6. Benefit Plan Participation. Through the Retirement Date, Heintzman shall be entitled to paid time off, holidays and business expense reimbursements in accordance with the Bank’s policies in effect from time to time, and shall be eligible to participate in the employee benefit plans of the Companies as in effect on the Effective Date, in accordance with their terms or with such changes as may be thereafter approved by the Companies’ in their sole discretion. In addition, Heintzman shall enjoy such perquisites as may be now available for and made available to executive management of the Companies’ generally between the Effective Date and the Retirement Date. All Heintzman’s rights as an employee to such paid time off, reimbursements, and participation in benefit plans shall cease on the Retirement Date, except for benefits made available under the terms of such plans for former employees (such as COBRA or retiree access, at full cost, to the Bank’s medical plan), in accordance with such plans’ terms as in effect from time to time.

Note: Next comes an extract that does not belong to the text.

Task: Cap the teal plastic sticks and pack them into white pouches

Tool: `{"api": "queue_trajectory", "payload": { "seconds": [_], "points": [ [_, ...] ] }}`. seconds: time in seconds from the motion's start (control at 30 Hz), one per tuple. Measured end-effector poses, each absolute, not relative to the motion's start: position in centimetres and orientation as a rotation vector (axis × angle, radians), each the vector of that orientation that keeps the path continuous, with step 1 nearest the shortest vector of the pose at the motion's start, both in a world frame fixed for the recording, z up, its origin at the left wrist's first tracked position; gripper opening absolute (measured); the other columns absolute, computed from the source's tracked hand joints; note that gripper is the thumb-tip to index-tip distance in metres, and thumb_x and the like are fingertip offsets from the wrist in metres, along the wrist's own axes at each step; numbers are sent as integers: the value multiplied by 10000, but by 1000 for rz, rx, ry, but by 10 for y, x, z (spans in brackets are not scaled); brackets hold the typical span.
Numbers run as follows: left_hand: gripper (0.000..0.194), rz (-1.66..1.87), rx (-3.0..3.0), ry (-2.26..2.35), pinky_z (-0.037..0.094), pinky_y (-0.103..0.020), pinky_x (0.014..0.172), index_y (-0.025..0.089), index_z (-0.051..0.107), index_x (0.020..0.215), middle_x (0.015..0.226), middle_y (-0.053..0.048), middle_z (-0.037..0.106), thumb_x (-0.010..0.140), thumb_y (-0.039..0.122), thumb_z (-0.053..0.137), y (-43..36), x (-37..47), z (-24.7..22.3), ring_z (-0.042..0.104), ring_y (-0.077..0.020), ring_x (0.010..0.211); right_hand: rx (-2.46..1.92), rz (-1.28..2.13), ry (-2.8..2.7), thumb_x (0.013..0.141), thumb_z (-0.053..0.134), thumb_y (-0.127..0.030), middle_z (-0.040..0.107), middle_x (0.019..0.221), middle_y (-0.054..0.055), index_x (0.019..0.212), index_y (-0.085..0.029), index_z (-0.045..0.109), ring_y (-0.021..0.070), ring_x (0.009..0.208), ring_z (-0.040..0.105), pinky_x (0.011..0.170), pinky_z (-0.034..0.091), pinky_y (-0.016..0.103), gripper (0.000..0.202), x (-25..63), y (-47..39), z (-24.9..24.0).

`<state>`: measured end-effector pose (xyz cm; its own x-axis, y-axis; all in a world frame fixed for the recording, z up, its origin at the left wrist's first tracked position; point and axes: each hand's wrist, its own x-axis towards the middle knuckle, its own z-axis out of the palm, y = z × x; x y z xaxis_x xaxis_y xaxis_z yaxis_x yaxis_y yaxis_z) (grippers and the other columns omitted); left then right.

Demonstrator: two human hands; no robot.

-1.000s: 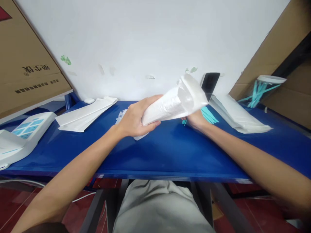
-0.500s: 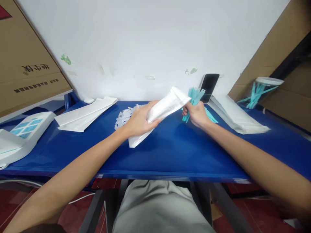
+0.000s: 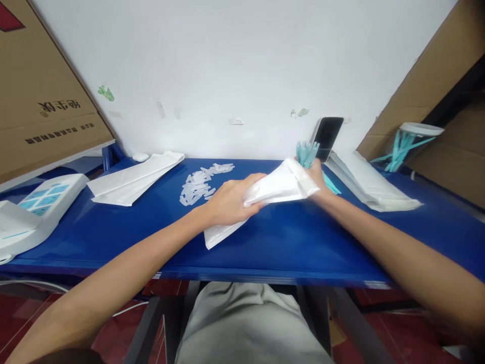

7. Outstanding Equity Awards.
(a) SARs. Prior to the Effective Date, Heintzman has been granted certain stock appreciation rights (“SARs”) as set forth on Annex A attached hereto, some of which are fully vested and exercisable now and will continue to be so exercisable under their terms until 10 years following their respective grant dates or, if earlier, until as few as 3 months following a termination or separation from “service.” Some of these SARs will not be 100% vested and exercisable until 5 years following their respective grants dates, and such additional vesting occurs under the respective grant agreements in most cases only to the extent that “service” continues until scheduled vesting occurs.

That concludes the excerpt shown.